-- YOUR OBJECTIVE --
Look over the lines below. Report each one that includes the string "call".

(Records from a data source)

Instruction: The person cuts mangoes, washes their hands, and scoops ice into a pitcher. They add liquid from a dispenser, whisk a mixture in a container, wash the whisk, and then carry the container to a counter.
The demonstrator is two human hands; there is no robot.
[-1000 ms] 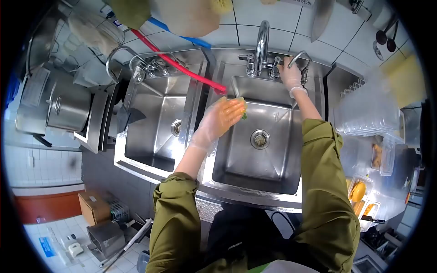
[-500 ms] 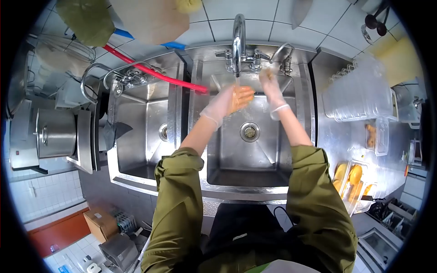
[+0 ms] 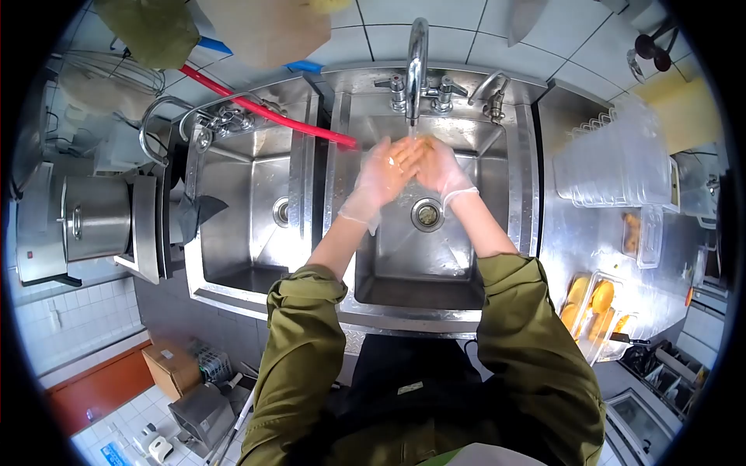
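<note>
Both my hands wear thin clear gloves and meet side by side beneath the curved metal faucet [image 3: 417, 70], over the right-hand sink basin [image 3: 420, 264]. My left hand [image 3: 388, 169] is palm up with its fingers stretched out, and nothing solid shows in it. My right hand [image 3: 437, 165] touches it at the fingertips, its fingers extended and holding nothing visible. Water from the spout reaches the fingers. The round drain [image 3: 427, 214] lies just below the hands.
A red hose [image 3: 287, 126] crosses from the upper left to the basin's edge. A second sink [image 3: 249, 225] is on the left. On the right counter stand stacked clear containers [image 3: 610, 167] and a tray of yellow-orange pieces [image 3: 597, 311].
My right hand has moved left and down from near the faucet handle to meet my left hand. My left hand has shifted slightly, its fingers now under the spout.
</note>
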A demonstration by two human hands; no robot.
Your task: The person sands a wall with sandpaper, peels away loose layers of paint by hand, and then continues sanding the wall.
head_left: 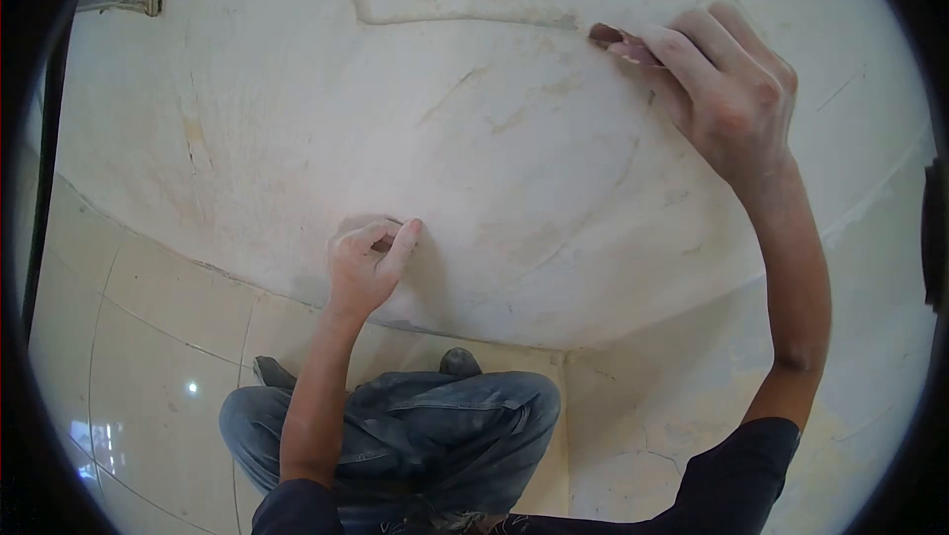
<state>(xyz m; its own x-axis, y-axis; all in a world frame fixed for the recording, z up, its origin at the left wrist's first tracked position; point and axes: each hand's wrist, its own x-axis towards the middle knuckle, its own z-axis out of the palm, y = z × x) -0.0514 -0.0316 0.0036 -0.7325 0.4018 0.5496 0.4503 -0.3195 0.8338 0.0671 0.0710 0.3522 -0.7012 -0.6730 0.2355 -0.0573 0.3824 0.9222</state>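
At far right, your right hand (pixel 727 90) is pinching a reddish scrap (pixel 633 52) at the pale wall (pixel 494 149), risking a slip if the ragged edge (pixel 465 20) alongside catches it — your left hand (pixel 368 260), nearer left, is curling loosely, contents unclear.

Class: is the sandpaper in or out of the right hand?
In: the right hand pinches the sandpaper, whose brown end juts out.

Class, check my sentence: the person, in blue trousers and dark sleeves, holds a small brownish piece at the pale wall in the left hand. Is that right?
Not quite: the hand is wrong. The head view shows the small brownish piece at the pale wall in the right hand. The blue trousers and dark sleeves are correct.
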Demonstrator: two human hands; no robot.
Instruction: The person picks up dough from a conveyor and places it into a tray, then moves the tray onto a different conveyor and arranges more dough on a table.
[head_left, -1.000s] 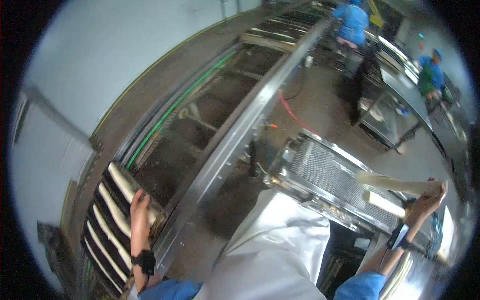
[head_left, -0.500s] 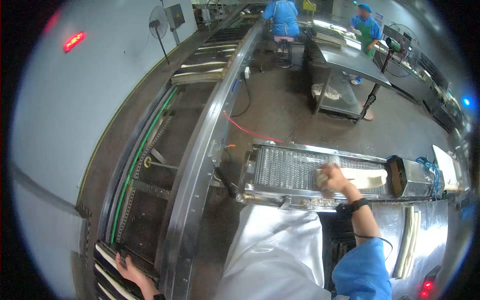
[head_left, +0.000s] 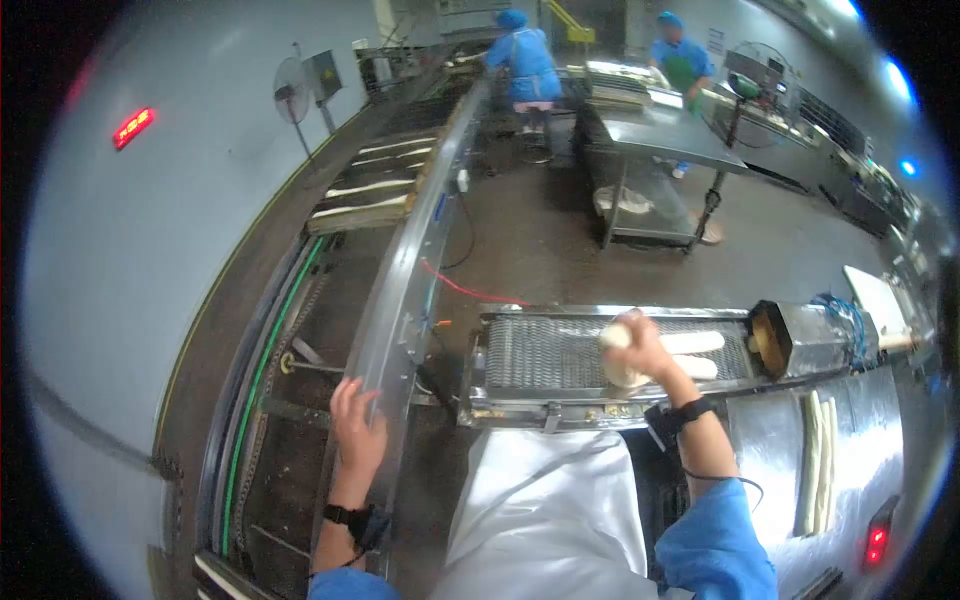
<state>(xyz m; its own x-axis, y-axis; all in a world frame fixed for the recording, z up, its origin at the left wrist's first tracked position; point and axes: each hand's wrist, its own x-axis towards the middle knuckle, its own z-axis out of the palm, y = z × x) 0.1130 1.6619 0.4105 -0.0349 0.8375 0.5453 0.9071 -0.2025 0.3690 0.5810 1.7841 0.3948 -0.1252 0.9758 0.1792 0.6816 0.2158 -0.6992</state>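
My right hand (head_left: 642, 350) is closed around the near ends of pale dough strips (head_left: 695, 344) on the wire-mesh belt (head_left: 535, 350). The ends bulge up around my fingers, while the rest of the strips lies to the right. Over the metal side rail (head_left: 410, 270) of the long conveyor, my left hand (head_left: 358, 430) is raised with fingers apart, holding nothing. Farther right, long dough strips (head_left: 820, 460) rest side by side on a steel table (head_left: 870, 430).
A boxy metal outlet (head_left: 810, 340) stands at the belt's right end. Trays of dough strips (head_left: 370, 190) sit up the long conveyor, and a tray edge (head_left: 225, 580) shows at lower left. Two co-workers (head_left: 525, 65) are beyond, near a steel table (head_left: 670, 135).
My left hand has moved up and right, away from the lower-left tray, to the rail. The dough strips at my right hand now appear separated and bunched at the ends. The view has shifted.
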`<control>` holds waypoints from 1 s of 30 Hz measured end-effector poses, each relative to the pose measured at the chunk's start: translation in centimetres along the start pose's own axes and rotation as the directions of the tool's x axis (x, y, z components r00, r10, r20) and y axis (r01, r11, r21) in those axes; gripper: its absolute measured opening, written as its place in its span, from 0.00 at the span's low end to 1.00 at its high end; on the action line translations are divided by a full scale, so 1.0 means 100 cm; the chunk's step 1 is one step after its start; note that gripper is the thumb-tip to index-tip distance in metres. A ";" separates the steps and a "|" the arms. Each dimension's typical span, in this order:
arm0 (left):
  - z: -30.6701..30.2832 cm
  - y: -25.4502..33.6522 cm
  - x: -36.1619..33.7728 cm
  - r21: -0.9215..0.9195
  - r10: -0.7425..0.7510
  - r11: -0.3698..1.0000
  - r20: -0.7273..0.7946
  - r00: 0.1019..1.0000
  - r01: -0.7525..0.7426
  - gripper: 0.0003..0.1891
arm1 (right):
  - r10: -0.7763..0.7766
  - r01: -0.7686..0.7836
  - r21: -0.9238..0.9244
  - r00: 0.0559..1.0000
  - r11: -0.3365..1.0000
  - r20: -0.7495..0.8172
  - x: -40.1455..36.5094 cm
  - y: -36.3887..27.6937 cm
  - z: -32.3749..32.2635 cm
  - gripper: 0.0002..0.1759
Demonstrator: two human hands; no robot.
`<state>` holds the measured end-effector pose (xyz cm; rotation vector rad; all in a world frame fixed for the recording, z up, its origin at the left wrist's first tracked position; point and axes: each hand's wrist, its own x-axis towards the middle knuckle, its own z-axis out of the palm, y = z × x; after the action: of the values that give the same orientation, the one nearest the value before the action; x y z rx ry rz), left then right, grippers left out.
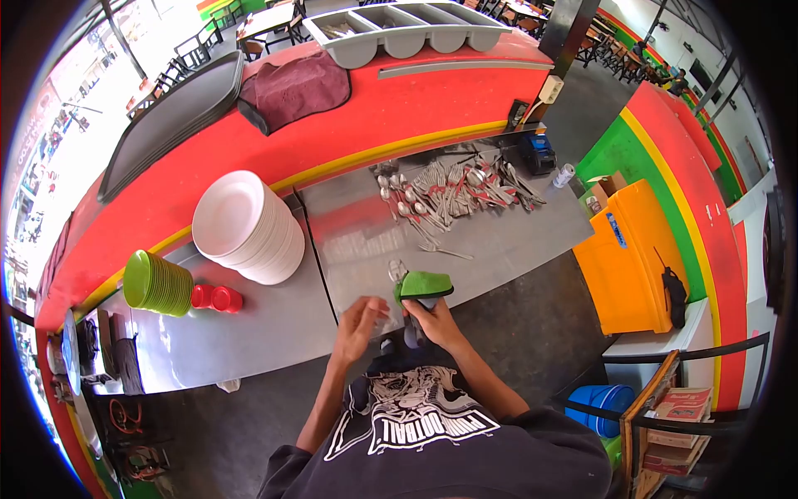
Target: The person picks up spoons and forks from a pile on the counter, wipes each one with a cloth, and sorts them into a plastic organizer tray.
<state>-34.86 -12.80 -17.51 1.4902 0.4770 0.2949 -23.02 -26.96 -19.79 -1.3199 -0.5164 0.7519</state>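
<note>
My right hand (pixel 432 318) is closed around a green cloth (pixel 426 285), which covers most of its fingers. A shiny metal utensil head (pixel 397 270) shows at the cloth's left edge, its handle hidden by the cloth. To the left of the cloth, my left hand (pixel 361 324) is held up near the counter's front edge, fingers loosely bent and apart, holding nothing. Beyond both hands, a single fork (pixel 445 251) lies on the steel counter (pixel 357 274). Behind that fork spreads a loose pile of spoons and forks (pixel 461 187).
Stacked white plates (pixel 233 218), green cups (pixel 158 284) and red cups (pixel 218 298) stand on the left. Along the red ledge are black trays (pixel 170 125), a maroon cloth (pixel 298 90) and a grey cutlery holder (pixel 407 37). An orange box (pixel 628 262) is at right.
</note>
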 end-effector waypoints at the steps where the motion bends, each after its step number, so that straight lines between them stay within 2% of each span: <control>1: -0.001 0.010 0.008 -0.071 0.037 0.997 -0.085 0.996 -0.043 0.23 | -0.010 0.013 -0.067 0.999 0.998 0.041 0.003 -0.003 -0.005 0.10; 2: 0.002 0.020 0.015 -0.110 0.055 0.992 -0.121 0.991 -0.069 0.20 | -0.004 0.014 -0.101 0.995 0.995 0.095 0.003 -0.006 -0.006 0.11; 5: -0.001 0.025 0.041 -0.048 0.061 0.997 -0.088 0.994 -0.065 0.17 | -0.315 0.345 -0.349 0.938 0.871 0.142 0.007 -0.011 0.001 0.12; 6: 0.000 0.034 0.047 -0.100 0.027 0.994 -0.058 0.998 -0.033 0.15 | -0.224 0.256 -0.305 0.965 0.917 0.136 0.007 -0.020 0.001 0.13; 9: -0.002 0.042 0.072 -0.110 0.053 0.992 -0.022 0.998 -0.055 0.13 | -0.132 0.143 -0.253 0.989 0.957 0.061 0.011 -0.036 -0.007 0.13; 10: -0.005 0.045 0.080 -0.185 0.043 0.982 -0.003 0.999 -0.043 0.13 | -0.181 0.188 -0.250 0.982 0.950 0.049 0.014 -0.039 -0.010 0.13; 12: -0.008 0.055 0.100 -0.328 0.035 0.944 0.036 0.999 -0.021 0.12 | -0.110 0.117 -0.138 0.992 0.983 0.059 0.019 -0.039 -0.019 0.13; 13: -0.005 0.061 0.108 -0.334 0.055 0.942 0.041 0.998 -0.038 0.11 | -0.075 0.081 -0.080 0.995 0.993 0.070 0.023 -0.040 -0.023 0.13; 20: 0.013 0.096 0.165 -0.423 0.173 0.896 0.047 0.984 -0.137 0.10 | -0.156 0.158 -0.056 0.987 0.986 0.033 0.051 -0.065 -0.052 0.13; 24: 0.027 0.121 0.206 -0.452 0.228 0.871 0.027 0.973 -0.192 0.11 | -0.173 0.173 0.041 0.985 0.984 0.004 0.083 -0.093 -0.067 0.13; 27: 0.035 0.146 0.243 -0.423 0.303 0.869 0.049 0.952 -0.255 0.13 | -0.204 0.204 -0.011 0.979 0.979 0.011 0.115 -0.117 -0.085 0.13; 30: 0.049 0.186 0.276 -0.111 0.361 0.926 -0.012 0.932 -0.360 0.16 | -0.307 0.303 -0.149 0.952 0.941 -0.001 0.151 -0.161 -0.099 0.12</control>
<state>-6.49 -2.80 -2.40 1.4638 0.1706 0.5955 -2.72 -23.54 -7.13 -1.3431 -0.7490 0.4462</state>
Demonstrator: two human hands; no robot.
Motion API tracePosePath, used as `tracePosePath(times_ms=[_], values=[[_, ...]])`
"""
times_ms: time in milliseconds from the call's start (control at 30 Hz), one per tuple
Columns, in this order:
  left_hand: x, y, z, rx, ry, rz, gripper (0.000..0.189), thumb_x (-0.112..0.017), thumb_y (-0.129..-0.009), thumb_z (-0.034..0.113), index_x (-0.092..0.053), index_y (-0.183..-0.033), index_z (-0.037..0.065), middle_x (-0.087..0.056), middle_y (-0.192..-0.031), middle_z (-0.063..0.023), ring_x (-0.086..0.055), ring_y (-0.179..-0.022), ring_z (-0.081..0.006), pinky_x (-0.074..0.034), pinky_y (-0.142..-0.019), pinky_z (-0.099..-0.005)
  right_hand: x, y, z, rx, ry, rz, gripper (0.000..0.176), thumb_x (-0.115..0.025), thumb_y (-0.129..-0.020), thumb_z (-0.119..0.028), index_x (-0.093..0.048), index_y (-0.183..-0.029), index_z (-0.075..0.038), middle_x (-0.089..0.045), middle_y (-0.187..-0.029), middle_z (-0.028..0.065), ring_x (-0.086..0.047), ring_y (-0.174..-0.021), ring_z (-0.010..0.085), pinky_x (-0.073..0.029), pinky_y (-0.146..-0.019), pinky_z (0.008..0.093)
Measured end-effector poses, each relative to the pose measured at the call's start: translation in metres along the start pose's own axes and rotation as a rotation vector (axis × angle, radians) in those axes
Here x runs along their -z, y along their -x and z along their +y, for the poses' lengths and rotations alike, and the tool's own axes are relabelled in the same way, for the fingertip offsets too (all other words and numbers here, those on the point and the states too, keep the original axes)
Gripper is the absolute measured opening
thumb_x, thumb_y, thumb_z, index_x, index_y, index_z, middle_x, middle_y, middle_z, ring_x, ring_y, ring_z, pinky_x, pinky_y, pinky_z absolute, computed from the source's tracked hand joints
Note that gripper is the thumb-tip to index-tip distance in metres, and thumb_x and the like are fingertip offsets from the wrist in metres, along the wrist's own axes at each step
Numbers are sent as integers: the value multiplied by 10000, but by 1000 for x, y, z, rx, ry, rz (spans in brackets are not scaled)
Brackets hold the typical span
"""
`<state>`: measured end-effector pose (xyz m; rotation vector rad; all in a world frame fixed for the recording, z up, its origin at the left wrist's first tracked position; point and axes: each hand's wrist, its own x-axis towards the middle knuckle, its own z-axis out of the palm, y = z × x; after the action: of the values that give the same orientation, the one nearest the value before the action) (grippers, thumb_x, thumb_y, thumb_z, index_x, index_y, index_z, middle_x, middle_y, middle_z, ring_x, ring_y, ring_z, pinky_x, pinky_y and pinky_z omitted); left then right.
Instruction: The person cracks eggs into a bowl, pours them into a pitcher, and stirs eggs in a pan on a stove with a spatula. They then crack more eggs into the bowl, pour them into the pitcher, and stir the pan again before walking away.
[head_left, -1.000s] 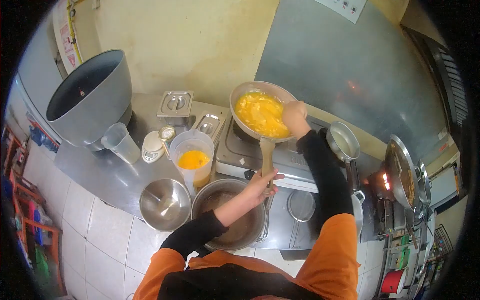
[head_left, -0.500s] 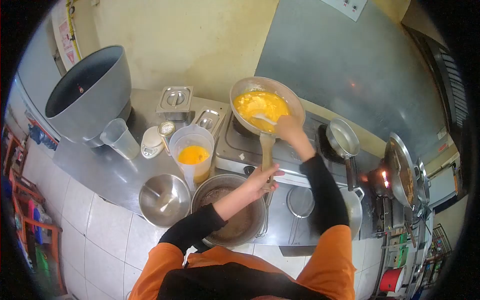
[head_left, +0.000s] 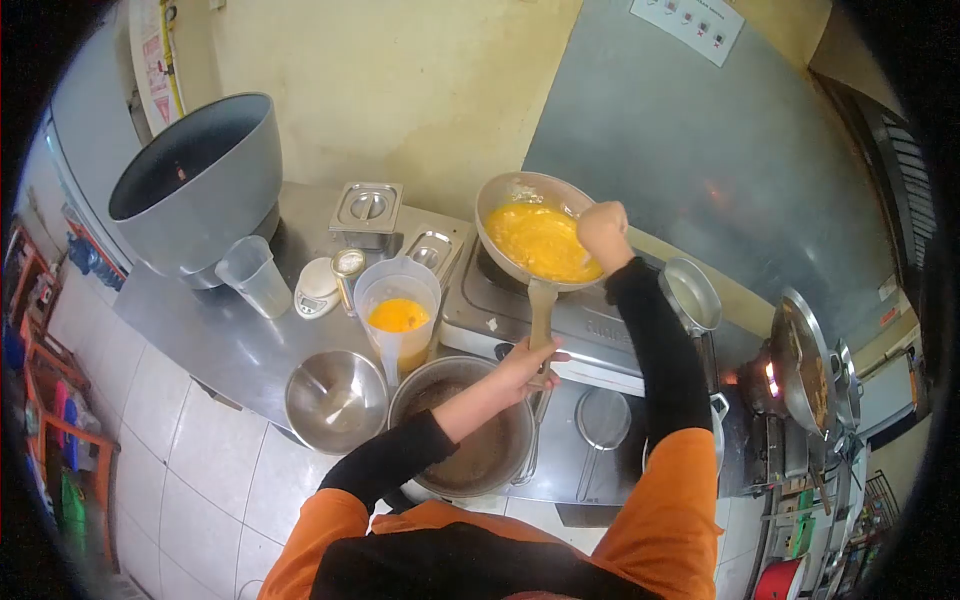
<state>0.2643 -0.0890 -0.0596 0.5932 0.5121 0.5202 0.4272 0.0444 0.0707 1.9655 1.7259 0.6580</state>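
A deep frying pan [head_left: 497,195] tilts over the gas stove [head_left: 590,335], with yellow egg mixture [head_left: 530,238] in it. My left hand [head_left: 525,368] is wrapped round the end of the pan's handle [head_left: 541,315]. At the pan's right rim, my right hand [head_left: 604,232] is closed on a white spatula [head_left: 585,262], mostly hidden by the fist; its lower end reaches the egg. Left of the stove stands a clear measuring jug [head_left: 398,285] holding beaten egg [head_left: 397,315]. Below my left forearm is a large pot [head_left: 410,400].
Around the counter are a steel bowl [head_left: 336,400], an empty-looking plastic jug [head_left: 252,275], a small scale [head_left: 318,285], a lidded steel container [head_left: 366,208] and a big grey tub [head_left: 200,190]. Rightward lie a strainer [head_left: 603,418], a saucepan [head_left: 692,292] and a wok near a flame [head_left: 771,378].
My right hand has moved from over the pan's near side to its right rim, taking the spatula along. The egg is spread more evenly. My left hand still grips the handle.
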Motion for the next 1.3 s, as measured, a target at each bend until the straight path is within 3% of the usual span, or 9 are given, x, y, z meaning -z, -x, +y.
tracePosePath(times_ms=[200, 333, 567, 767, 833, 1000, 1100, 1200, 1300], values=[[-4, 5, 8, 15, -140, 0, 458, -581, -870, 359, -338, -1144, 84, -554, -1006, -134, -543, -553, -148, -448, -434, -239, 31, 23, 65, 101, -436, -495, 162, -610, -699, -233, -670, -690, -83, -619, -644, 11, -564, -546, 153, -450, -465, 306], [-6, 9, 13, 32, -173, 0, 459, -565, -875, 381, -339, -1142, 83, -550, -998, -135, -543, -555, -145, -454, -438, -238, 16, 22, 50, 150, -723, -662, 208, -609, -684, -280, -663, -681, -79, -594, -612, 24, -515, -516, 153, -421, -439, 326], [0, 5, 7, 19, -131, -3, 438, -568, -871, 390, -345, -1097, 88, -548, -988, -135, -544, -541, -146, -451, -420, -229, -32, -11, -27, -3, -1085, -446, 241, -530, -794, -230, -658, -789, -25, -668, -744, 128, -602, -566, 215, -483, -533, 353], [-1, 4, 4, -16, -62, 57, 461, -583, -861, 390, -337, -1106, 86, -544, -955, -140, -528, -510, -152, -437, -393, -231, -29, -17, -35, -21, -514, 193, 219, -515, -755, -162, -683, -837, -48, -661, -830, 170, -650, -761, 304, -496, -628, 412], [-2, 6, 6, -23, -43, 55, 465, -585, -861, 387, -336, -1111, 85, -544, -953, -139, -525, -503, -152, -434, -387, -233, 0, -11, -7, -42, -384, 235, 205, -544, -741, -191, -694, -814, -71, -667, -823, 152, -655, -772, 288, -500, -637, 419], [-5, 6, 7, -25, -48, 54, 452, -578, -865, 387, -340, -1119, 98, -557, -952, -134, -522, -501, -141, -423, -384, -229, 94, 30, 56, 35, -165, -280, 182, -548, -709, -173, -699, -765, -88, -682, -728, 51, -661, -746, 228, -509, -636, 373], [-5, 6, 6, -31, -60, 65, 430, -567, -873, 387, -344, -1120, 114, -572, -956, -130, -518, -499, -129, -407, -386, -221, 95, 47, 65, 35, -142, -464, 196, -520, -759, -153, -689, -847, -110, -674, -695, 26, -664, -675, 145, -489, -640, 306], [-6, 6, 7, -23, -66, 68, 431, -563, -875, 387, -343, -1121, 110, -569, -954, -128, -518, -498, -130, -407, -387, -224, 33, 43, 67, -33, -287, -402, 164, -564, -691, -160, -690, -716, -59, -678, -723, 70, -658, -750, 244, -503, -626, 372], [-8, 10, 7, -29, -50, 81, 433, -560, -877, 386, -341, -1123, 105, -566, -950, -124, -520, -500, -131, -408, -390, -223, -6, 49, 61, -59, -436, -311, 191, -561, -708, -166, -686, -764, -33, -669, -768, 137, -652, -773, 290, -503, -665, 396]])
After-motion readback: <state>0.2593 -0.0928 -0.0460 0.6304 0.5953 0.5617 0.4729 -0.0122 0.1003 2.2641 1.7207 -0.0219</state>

-- SOLUTION FOR THIS TASK --
times_ms: time in milliseconds from the call's start (control at 30 Hz), one per tuple
Measured end-effector poses, each relative to the pose measured at the call's start: translation in metres along the start pose's own axes and rotation as a rotation vector (axis × angle, radians) in those axes

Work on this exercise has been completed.